Records from a data source:
──────────────────────────────
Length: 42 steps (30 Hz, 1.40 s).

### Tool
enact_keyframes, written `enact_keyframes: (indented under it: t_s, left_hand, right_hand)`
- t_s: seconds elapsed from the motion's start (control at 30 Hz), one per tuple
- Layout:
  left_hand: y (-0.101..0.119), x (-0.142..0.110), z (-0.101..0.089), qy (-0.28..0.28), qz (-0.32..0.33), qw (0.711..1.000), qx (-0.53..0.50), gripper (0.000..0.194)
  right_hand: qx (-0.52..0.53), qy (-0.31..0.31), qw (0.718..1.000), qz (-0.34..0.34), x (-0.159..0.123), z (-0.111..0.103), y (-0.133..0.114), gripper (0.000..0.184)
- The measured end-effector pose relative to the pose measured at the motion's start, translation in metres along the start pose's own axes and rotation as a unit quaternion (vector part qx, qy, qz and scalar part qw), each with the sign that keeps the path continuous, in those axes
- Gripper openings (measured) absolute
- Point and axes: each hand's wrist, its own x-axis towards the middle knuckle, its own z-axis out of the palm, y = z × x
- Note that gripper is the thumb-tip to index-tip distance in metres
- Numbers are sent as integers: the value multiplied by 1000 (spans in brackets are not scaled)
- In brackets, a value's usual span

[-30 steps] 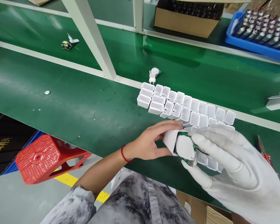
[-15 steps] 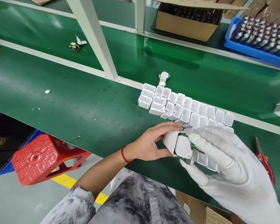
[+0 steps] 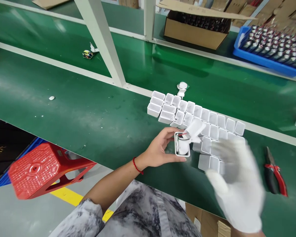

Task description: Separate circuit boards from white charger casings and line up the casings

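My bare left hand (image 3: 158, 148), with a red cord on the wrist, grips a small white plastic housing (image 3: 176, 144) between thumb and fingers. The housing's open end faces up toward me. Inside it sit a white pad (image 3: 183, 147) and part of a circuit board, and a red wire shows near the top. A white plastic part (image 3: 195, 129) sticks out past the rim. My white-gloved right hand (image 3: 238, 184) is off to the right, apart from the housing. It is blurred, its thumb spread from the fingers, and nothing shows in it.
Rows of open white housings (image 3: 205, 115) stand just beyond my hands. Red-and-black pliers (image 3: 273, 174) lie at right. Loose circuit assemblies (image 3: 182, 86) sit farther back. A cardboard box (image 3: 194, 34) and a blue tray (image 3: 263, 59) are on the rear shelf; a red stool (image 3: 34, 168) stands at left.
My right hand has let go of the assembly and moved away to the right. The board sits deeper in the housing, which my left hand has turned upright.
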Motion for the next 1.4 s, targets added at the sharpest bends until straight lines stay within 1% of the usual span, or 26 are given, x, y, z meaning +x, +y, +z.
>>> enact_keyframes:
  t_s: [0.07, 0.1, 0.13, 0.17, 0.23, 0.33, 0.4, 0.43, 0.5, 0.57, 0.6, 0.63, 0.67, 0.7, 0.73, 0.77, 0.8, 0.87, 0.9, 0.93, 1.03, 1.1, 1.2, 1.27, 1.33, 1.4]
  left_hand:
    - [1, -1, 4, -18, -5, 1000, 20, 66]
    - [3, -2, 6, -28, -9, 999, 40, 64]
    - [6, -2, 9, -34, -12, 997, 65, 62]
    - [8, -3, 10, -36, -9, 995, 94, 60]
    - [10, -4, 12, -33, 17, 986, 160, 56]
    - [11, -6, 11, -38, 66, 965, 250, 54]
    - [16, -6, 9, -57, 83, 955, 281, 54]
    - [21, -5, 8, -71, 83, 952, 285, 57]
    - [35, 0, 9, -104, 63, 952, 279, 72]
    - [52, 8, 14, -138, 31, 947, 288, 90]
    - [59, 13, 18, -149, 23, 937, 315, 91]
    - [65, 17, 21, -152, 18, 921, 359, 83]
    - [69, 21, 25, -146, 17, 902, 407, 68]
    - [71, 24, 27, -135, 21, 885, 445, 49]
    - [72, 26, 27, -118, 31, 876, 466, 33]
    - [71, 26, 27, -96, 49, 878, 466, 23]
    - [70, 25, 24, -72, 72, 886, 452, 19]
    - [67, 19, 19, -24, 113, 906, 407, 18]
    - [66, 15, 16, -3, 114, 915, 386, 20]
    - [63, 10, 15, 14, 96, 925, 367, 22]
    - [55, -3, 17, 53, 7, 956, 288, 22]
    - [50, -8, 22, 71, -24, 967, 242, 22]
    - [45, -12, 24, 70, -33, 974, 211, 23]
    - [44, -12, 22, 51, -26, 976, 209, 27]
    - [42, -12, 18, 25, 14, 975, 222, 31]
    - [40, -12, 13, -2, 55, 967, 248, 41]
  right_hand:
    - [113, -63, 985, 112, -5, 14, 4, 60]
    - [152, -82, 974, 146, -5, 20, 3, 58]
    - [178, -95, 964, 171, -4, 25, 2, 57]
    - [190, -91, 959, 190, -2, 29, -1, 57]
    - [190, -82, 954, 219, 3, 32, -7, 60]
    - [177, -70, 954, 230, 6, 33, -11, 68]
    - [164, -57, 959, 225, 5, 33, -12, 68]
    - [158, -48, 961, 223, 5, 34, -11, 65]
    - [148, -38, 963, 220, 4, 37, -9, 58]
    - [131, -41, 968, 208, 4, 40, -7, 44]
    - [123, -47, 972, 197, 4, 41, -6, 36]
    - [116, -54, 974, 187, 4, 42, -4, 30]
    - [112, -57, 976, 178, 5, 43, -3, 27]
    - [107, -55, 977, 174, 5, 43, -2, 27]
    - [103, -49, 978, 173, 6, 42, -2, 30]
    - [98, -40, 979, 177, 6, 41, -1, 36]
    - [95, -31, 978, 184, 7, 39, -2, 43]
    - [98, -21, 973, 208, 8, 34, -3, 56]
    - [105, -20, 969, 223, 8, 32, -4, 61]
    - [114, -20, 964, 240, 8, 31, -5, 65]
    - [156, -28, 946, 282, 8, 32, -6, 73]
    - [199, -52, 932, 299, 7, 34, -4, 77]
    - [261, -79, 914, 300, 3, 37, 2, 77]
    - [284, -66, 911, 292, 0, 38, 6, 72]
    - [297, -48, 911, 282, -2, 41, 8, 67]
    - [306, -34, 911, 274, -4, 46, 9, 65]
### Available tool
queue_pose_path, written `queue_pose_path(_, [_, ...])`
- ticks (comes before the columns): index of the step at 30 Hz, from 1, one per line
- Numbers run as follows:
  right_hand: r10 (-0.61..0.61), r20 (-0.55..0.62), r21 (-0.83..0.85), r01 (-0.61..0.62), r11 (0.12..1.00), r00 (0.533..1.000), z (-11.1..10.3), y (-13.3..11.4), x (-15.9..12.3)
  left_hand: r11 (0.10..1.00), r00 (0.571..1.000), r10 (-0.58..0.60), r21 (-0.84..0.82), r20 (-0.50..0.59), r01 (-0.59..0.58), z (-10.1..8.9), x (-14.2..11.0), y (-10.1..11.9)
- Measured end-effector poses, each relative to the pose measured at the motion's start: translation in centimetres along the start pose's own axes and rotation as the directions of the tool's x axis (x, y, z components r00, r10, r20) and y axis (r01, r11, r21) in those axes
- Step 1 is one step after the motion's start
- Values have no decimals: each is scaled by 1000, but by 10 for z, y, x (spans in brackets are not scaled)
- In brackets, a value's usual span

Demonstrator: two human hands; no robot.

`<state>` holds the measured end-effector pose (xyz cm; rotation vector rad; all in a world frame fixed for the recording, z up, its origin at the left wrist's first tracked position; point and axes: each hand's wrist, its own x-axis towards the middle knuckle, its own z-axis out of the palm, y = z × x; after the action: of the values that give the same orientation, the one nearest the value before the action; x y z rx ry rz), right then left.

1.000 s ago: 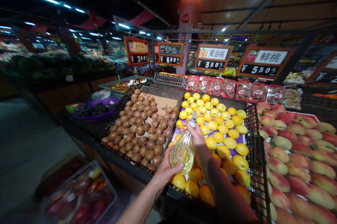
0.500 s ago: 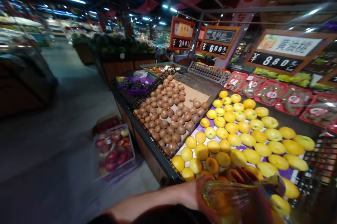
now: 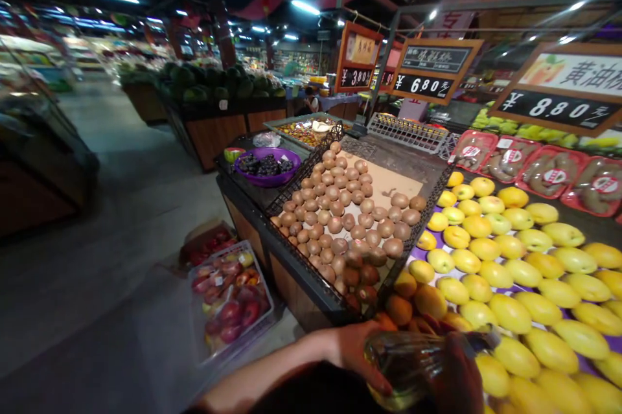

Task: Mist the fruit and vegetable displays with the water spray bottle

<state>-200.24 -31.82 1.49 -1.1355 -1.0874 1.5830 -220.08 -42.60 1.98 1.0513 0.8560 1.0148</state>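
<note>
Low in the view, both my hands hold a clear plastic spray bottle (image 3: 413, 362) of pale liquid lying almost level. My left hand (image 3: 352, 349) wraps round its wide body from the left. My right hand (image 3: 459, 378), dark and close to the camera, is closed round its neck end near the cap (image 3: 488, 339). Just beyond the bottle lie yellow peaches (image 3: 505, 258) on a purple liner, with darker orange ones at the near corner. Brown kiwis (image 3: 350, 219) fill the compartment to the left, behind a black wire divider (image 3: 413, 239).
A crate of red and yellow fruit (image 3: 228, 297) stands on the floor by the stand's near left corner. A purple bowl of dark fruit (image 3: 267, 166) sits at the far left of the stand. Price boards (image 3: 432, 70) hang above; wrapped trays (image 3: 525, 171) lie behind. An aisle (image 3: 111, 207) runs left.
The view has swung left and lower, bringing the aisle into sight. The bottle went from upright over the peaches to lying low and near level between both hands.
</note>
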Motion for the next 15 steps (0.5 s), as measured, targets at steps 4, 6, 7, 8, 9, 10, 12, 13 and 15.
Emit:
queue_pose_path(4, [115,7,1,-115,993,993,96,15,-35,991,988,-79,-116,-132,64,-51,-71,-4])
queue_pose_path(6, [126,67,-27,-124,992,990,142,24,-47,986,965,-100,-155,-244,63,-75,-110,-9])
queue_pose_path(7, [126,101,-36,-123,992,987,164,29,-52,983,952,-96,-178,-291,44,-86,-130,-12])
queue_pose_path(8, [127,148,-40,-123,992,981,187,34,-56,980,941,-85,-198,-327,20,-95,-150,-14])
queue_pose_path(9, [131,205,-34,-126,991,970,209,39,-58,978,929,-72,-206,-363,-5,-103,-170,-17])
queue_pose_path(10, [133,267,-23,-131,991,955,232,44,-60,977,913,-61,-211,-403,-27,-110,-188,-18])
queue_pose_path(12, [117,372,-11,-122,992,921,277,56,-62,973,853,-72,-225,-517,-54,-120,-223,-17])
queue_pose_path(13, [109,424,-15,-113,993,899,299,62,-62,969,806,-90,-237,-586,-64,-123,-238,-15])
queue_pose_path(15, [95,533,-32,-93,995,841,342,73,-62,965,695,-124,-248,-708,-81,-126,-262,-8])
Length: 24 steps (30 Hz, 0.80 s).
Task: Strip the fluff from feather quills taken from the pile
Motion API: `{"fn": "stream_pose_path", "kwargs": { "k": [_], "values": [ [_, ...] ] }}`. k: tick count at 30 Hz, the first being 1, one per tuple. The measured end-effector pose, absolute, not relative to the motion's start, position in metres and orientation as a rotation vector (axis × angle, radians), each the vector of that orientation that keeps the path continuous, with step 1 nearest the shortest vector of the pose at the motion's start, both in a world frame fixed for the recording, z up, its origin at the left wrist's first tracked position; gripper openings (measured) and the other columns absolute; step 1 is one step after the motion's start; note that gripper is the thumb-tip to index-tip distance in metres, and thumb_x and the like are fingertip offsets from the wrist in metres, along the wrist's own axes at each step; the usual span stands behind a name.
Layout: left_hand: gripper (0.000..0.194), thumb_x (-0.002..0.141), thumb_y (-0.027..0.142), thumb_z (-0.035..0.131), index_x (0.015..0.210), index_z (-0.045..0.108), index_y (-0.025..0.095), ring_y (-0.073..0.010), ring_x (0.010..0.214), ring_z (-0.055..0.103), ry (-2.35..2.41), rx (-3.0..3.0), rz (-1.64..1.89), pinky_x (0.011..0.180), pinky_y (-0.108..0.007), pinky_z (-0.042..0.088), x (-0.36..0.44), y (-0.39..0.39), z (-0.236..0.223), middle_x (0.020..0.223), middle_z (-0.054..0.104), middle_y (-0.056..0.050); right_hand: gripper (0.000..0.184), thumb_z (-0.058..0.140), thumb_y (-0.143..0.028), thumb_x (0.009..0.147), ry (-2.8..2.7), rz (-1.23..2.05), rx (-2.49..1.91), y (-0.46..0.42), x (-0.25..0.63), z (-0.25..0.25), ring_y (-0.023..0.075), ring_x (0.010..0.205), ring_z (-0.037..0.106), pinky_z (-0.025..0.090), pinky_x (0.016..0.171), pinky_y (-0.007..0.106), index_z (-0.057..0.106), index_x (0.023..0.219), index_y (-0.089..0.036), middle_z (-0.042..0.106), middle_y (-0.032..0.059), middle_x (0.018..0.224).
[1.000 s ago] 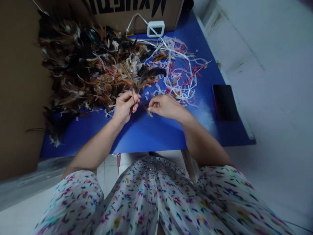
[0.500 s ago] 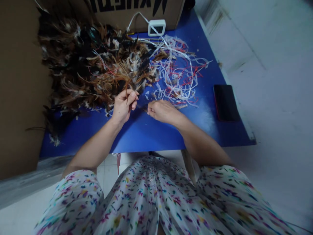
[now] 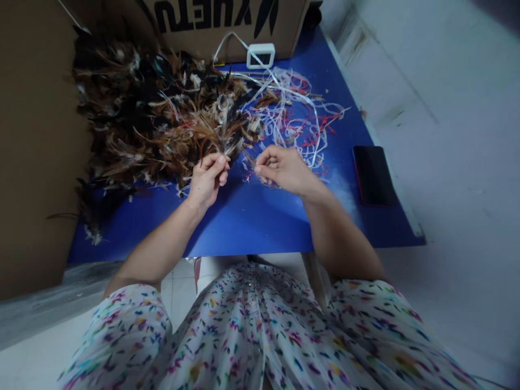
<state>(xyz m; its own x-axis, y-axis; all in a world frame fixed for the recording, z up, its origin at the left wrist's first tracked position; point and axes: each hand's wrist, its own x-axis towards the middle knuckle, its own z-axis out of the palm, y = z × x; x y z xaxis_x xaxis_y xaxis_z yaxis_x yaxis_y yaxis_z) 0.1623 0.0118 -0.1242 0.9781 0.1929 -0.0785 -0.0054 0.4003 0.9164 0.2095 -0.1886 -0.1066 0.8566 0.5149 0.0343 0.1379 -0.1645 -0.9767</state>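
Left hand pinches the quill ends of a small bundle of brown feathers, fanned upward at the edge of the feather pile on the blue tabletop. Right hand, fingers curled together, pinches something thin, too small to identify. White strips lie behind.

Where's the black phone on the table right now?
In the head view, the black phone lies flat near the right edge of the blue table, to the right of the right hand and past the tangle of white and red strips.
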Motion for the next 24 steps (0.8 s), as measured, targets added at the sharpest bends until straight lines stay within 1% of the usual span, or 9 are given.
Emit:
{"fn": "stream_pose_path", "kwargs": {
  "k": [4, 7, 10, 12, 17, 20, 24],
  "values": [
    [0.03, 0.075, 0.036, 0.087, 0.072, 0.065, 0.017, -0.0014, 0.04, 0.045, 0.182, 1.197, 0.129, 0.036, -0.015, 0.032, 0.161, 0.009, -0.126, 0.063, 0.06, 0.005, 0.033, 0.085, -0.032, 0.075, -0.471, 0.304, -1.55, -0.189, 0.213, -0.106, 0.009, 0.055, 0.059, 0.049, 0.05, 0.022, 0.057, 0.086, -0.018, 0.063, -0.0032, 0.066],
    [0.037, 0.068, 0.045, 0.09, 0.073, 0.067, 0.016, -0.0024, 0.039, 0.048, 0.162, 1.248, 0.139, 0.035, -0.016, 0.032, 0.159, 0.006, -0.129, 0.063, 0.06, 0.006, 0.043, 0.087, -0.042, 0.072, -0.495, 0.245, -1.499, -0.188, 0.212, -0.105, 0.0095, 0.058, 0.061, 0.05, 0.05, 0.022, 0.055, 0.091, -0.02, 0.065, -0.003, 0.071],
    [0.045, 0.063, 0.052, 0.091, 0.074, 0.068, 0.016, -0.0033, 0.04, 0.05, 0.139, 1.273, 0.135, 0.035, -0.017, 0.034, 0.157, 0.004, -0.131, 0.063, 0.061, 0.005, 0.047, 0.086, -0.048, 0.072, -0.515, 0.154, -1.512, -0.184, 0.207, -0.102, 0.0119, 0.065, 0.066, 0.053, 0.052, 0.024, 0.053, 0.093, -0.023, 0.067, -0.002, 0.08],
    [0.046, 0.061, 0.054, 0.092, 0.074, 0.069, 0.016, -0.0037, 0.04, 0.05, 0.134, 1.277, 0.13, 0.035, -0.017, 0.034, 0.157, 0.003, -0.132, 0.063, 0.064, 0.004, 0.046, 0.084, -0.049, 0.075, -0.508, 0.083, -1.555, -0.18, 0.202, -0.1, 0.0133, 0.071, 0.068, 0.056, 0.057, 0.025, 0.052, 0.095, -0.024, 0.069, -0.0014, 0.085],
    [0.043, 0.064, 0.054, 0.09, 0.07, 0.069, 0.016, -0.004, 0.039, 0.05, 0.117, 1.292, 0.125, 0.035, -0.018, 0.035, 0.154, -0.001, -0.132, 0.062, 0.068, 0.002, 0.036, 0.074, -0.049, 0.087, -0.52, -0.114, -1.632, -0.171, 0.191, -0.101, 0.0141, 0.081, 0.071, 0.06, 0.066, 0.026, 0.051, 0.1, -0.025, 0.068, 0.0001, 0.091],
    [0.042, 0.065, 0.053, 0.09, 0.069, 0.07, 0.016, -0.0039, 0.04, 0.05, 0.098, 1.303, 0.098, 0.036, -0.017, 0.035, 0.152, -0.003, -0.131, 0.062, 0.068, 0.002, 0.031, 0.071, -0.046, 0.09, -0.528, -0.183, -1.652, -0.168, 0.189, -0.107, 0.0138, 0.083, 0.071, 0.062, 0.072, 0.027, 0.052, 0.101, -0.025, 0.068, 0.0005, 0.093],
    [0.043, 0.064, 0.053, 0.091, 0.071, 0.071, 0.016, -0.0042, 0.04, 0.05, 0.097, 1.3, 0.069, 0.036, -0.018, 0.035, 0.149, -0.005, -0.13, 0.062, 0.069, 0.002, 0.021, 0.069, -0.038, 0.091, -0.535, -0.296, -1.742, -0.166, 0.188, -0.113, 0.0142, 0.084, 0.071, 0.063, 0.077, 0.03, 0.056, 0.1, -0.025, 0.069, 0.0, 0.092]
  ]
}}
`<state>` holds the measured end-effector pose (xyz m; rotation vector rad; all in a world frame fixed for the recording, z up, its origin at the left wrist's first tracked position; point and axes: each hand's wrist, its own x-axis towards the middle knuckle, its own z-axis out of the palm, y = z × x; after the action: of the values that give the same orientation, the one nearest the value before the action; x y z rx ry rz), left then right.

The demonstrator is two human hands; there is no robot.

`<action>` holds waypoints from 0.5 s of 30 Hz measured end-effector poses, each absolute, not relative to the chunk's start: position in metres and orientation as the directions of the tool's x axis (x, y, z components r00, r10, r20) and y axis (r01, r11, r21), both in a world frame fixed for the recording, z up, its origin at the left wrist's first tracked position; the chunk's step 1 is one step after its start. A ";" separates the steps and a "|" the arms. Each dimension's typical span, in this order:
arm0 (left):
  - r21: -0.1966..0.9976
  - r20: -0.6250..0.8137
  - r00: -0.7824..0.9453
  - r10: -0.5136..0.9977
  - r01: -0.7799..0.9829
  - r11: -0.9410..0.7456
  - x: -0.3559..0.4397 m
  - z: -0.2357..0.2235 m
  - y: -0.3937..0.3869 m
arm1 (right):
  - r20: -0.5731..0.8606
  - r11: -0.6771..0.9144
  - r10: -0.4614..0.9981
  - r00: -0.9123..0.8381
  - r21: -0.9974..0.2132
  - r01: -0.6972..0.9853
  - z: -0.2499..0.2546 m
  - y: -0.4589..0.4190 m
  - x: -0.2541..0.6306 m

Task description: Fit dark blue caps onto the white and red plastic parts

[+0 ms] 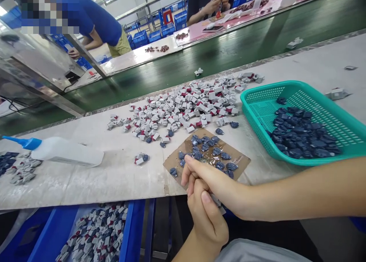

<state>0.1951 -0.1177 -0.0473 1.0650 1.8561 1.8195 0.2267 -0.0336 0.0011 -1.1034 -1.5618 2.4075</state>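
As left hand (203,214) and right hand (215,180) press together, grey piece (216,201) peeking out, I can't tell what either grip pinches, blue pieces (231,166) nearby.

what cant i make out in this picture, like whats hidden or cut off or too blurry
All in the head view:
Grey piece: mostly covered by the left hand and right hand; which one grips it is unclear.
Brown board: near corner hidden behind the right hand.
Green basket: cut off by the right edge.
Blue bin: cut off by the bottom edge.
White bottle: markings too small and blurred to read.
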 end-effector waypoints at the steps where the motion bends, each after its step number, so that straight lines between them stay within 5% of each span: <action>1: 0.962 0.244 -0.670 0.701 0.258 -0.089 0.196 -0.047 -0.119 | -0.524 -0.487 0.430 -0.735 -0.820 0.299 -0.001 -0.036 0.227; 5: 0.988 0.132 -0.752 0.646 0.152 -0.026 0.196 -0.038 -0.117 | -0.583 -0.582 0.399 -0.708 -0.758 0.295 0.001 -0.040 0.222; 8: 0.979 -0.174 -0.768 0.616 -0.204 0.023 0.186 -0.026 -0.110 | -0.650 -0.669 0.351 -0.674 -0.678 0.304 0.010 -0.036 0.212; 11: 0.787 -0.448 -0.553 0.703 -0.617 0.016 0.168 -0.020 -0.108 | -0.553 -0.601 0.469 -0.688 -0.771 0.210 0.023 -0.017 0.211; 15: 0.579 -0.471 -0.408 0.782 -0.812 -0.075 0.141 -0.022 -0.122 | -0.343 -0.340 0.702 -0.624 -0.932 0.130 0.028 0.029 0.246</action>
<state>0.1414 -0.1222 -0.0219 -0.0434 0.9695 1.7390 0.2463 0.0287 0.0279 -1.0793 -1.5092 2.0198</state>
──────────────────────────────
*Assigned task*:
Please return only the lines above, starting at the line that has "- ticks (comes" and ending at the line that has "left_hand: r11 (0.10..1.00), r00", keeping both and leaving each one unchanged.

*Response to this exercise*:
- ticks (comes before the columns): index of the step at 30 Hz, from 1, one per line
- Numbers run as follows:
  right_hand: r10 (-0.61..0.61), r20 (-0.55..0.62), r21 (-0.83..0.85), r01 (-0.61..0.62), r11 (0.12..1.00), r00 (0.533..1.000), z (-11.1..10.3), y (-13.3..11.4), x (-15.9..12.3)
  left_hand: r11 (0.10..1.00), r00 (0.571..1.000), r10 (-0.58..0.60), r21 (-0.84..0.82), r20 (-0.50..0.59), r01 (-0.59..0.58), z (-10.1..8.9), x (-14.2..11.0), y (-10.1..11.9)

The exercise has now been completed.